● **Exercise requirements**:
Look at every line of the material below and tally those containing "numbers". Reply with the total alone.

● **The data**:
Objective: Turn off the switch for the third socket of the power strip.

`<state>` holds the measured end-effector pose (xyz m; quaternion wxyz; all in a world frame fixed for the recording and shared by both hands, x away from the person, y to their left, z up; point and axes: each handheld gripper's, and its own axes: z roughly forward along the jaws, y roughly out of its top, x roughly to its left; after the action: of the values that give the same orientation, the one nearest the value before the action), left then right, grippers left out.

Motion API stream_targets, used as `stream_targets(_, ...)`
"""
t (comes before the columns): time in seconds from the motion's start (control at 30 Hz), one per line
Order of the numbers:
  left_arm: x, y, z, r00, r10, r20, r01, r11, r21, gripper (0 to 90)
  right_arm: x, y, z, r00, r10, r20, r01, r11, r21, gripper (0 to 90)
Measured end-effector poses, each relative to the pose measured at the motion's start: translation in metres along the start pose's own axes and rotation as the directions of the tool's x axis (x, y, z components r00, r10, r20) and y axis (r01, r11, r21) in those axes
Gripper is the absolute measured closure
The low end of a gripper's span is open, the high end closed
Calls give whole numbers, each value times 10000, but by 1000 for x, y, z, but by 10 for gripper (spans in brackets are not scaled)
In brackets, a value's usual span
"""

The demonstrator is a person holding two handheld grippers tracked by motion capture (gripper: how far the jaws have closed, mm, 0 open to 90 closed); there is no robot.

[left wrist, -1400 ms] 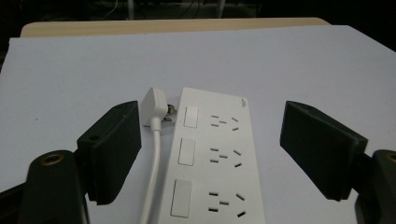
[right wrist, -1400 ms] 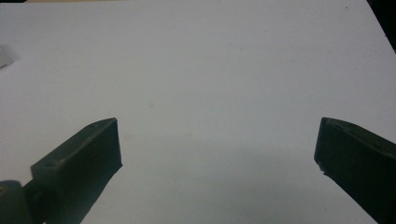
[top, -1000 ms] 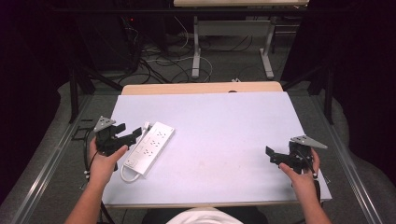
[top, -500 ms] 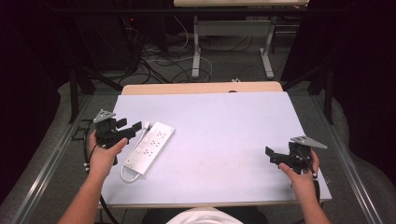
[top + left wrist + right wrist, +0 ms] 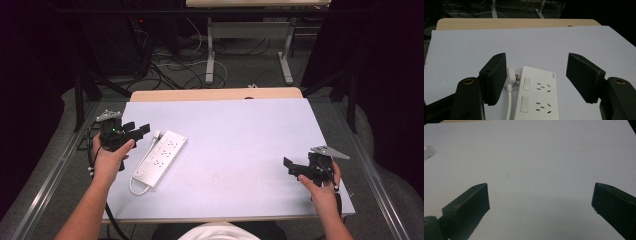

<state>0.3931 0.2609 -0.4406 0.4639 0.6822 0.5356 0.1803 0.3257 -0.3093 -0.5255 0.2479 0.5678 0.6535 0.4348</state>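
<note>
The power strip (image 5: 161, 158) lies just right of the left gripper (image 5: 134, 131), its length running away from the person. That gripper's jaws, empty, have just been closing a little; the right gripper (image 5: 292, 168), well apart, gapes wide.

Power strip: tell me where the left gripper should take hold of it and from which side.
Best guess: grip the white power strip across its narrow width, at mid-length, coming down from above. It lies flat, socket face up, and its long edges are bare. The left gripper hovers beside it, jaws open.

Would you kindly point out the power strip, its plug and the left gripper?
power strip (image 5: 539, 100), left gripper view, on its white top face.
plug (image 5: 511, 75), left gripper view, on its white body.
left gripper (image 5: 137, 129), high view, between its fingertips.
</note>
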Motion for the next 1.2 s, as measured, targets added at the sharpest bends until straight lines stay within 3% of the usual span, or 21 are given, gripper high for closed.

● **Exercise answer**:
2